赤いリンゴや赤い信号、赤い夕焼け──私たちは日常的に「赤」と呼ばれる色を当たり前のように見分け、言葉を交わしています。
でも、「私が見ている赤」と「あなたが見ている赤」は本当に同じなのでしょうか?
この素朴な疑問は、実は意識研究の世界では長年にわたって議論されてきた大問題です。
なぜなら、外からは同じに見える刺激でも、人の頭の中で起こっている主観的な色体験が同一だと証明するのは極めて難しかったからです。
ところがこのたび、東京大学や英インペリアル・カレッジ・ロンドン(ICL)、豪モナシュ大学などの国際研究チームが、色の「類似度」をもとに人々の主観的な“色の構造”を比較する大胆な手法を開発し、大規模なオンライン実験で「私の赤」と「あなたの赤」の違いを初めて定量的に示すことに成功しました。
私たちはどこまで同じ“赤”を共有できるのでしょうか?
研究内容の詳細は『iScience』にて発表されました。
目次
- そもそも「他人の赤」を比べるのは無理なのか?過去の限界への挑戦
- 私の「赤」はあなたにも「赤」だった
- 色覚異常の人は異なる場合がある
そもそも「他人の赤」を比べるのは無理なのか?過去の限界への挑戦

「私たちは同じ刺激を見ているのに、頭の中の体験は本当に同じなのか」。
この問いは意識研究の中心的なテーマの一つであり、こと色覚の領域では「赤」と呼ばれる色を人々が同様に経験しているのかが長らく議論の的になってきました。

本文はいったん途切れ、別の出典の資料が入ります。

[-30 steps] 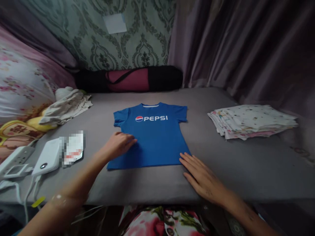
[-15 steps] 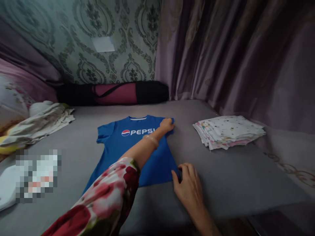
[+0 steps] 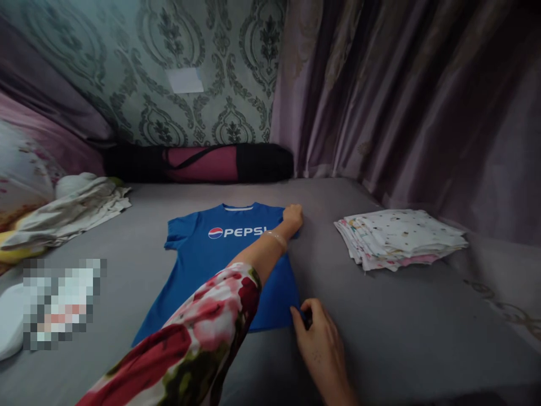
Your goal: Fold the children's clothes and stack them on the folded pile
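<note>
A blue short-sleeved T-shirt [image 3: 192, 270] with a white PEPSI print lies spread flat, its neckline facing away from me. My left hand [image 3: 293, 219] reaches across it, in a flower-patterned sleeve with a clear bracelet at the wrist. Its fingers are closed on the shirt's right sleeve. Down at the lower right corner is my right hand [image 3: 319, 341], thumb and curled index finger pinching the side edge by the hem. My left forearm covers part of the print and the middle of the shirt.
A stack of folded patterned white cloths [image 3: 406, 237] sits to the right on the grey bed sheet [image 3: 406, 332]. Crumpled cloth [image 3: 71, 214] and a blurred-out white item [image 3: 67, 304] lie left. A black and maroon long bag [image 3: 203, 163] rests against the wall, beside curtains [image 3: 329, 101].
My right hand has drawn its thumb and fingers closer together at the shirt's lower corner. The left hand stays on the sleeve, while the view has shifted slightly.
</note>
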`<act>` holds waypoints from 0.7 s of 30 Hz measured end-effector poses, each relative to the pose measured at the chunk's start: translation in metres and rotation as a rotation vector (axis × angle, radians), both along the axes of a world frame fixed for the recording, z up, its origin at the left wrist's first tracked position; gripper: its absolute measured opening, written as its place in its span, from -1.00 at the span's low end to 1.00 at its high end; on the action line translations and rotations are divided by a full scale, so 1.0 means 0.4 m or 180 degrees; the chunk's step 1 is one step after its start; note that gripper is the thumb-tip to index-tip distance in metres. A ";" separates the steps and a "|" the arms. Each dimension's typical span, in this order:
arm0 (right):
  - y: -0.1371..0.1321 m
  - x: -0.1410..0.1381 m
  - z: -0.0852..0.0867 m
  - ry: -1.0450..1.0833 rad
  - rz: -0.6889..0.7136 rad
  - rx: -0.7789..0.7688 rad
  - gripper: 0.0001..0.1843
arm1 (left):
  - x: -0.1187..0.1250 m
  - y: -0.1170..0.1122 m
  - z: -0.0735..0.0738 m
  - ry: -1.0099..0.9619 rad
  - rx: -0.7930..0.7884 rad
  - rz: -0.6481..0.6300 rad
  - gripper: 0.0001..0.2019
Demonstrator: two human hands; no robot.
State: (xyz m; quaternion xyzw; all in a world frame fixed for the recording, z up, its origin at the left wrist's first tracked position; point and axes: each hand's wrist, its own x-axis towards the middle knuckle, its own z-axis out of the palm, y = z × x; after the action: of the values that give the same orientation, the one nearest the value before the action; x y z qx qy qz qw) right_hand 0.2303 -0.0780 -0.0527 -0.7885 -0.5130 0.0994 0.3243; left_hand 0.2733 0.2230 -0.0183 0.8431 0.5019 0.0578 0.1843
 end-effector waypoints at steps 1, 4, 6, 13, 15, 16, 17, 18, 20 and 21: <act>-0.001 -0.003 0.002 0.0086 -0.0046 -0.0070 -0.77 | -0.006 0.011 0.004 -0.0187 -0.0078 0.0154 -0.66; -0.001 -0.013 0.014 0.0305 -0.0111 -0.0113 -0.80 | -0.035 0.053 0.022 -0.0858 -0.0404 0.0552 -0.77; 0.001 -0.020 0.025 0.0395 -0.0095 -0.0022 -0.85 | -0.063 0.082 0.037 -0.1285 -0.0681 0.0720 -0.82; 0.014 -0.079 0.059 0.0289 0.0299 0.0487 -0.86 | -0.208 0.134 0.086 -0.2488 -0.1409 0.1358 -0.95; 0.018 -0.099 0.064 0.0150 0.0461 0.0571 -0.84 | -0.262 0.141 0.088 -0.2680 -0.1484 0.1576 -0.95; 0.019 -0.108 0.066 0.0064 0.0564 0.0590 -0.81 | -0.288 0.144 0.085 -0.2744 -0.1499 0.1694 -0.93; 0.021 -0.116 0.066 -0.0031 0.0688 0.0588 -0.78 | -0.314 0.147 0.078 -0.2784 -0.1509 0.1816 -0.91; 0.022 -0.123 0.066 -0.0138 0.0834 0.0558 -0.74 | -0.338 0.148 0.070 -0.2810 -0.1516 0.1931 -0.89; 0.023 -0.133 0.065 -0.0402 0.1124 0.0447 -0.68 | -0.377 0.148 0.046 -0.2826 -0.1539 0.2126 -0.88; 0.023 -0.137 0.065 -0.0543 0.1255 0.0376 -0.67 | -0.393 0.146 0.032 -0.2823 -0.1557 0.2196 -0.88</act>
State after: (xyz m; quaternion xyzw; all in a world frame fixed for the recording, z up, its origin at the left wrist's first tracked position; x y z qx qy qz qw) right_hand 0.1755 -0.0690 -0.0268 -0.6581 -0.6878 0.0636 0.2996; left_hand 0.1161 0.2813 -0.0055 0.4609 0.6201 0.3426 0.5345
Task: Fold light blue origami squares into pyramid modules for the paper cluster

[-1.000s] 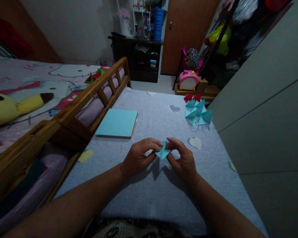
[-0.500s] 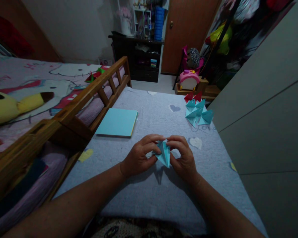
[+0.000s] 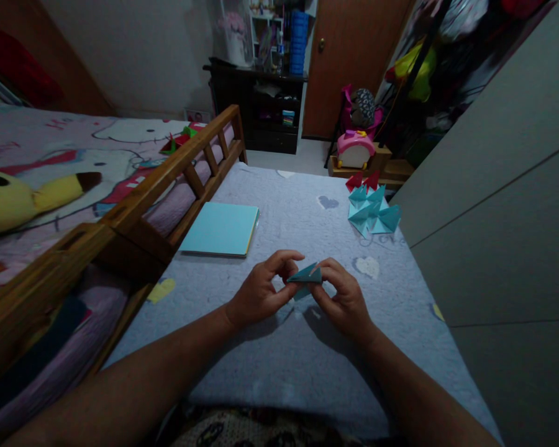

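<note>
A small folded piece of light-blue origami paper (image 3: pixel 306 275) is held between my two hands, a little above the bedspread. My left hand (image 3: pixel 268 285) pinches its left end, thumb below and index finger raised above it. On the other side, my right hand (image 3: pixel 342 295) grips the right end between thumb and fingers. One flap of the paper points downward between the hands. Beyond my left hand lies a square stack of light-blue paper (image 3: pixel 221 228). Several folded light-blue paper pieces (image 3: pixel 372 211) stand at the far right of the bed, with red folded paper (image 3: pixel 363 180) behind them.
A wooden bed rail (image 3: pixel 168 177) runs along the left, with a yellow plush toy (image 3: pixel 32 202) on the bed beyond it. A pale cabinet (image 3: pixel 507 236) closes off the right side. The heart-patterned bedspread (image 3: pixel 279 366) lies under my hands.
The folded paper has turned from pointing down toward me to lying more sideways, its tip now to the left. My left index finger has lifted from it.
</note>
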Tool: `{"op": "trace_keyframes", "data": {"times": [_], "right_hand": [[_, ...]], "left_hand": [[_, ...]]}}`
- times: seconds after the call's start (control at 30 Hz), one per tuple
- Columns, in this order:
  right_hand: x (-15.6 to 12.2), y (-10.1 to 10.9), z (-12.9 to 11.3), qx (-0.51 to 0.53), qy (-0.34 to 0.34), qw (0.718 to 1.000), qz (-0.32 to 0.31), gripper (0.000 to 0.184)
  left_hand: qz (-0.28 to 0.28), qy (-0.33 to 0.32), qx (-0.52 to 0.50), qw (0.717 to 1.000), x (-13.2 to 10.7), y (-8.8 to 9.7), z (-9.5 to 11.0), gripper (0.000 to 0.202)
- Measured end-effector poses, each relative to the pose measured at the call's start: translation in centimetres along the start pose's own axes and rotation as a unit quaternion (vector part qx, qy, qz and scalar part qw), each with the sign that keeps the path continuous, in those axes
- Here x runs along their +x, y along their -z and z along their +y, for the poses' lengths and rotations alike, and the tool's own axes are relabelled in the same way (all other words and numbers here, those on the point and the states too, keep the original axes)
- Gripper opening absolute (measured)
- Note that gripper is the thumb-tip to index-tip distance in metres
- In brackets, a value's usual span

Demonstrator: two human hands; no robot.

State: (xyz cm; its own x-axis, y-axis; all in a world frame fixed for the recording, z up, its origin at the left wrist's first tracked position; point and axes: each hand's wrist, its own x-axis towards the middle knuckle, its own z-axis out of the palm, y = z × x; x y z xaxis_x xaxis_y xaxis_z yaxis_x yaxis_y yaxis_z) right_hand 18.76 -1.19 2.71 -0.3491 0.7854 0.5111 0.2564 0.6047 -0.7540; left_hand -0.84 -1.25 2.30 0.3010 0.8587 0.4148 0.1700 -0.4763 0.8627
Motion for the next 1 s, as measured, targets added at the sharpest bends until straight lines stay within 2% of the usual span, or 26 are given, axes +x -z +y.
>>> {"op": "trace_keyframes", "data": {"times": [0.07, 0.2, 0.37, 0.67, 0.8, 1.0], "right_hand": [[0.0, 0.1, 0.1, 0.031, -0.049, 0.998, -0.023, 0.008], [-0.1, -0.1, 0.6, 0.116, -0.152, 0.98, -0.049, 0.011], [-0.2, -0.5, 1.1, 0.24, -0.23, 0.941, -0.064, 0.019], [0.1, -0.9, 1.0, 0.269, -0.266, 0.925, -0.047, 0.027], [0.2, -0.9, 1.1, 0.274, -0.279, 0.92, -0.036, 0.03], [0.3, -0.6, 1.0, 0.279, -0.294, 0.914, -0.033, 0.029]], "left_hand": [[-0.044, 0.055, -0.025, 0.997, 0.2, 0.1, 0.1, 0.007], [-0.067, 0.157, -0.109, 0.979, 0.5, 0.1, -0.1, 0.021], [-0.082, 0.217, -0.165, 0.958, 0.5, -0.3, -0.5, 0.027], [-0.129, 0.279, -0.221, 0.926, 0.4, -0.8, -0.5, 0.028], [-0.152, 0.264, -0.206, 0.93, 0.4, -0.8, -0.7, 0.024], [-0.132, 0.259, -0.185, 0.939, 0.2, -1.1, -0.8, 0.023]]}}
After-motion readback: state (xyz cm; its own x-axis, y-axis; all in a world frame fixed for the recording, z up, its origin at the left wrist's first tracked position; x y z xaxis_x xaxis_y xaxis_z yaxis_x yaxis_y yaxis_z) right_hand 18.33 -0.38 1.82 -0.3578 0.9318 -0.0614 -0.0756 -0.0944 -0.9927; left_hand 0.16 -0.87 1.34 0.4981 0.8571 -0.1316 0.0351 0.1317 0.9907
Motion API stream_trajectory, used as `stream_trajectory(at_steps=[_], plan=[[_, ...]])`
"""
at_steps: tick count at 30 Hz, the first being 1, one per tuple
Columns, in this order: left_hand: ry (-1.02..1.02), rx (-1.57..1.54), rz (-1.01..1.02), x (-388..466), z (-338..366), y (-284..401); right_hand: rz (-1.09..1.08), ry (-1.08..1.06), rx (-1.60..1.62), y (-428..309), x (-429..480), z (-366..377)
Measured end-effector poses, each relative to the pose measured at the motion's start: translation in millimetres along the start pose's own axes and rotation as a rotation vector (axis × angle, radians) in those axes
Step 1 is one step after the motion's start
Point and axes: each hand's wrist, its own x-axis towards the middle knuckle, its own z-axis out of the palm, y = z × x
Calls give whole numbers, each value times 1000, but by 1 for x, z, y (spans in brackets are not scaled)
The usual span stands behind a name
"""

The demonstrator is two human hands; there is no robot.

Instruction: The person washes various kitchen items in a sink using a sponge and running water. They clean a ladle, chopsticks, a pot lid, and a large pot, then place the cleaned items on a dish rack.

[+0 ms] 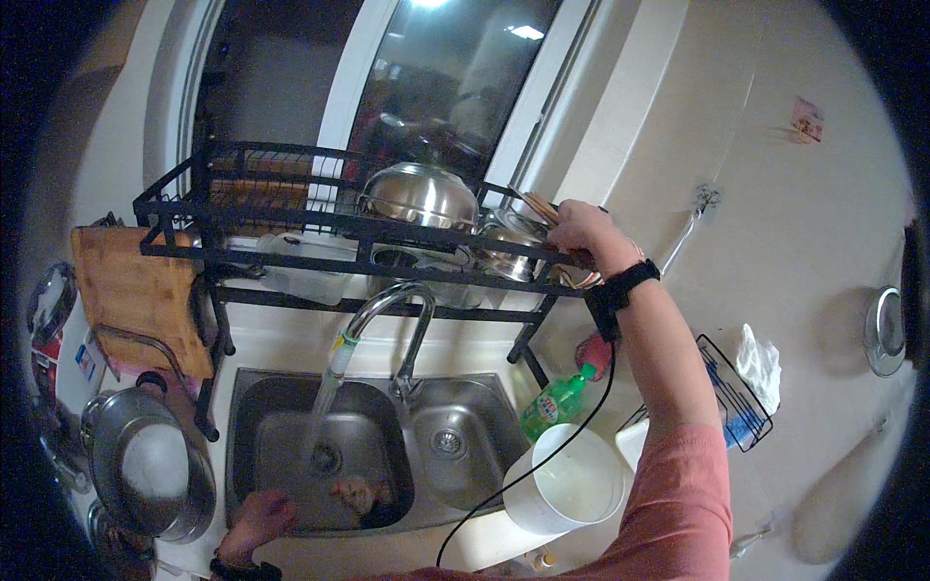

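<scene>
My right hand [580, 226] reaches to the right end of a black metal dish rack [327, 218], its fingers closed around a bundle of thin chopsticks [539, 206]. Some of the sticks look wooden and their lower ends are hidden. My left hand [267, 514] hovers at the near left edge of the large sink basin [283, 436]; its fingers are blurred and seem loosely curled. Water streams from the chrome faucet [396, 294] into that basin. A crumpled pale and reddish item [356, 496] lies on the basin floor, too unclear to name.
Steel bowls [421, 194] and clear plastic containers [301, 272] sit on the rack. Right of the small basin [465, 443] stand a green detergent bottle [556, 403] and a white bucket [567, 479], crossed by a black cable [538, 465]. A cutting board [138, 298] and pan [149, 465] stand left.
</scene>
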Motion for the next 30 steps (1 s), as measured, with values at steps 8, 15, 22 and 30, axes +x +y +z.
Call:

なぜなら、赤色という物理的な光の波長は同じでも、脳内で生じる主観的な色体験がほかの人と一致しているかは容易に証明できないからです。
一部の哲学者は「主観的感覚(クオリア)は本来、他者と比べることさえ不可能」と主張します。
一方で心理学や神経科学の分野では、色の認識や行動実験データなどを定量化して比較するさまざまな試みがなされてきました。